:: Problem description ::
Leave every image out, and return the rest of the data word for word.

:: Source material ::
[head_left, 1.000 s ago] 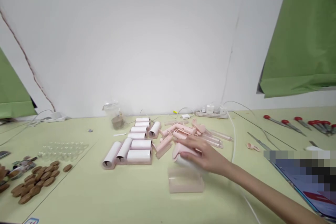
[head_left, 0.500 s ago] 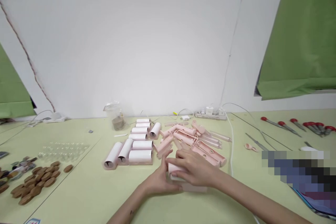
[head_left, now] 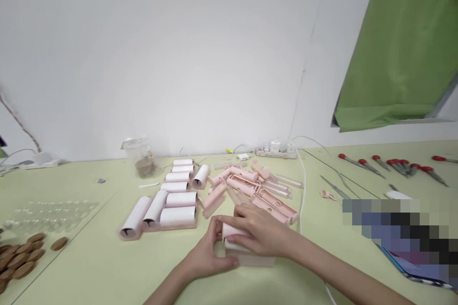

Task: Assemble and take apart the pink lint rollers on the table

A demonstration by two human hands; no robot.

:: Response for this exercise ::
[head_left, 1.000 s ago] 
[head_left, 0.500 s ago] 
[head_left, now] 

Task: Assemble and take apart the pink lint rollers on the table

A demonstration by two human hands; no robot.

Nothing else is needed to complete the exercise.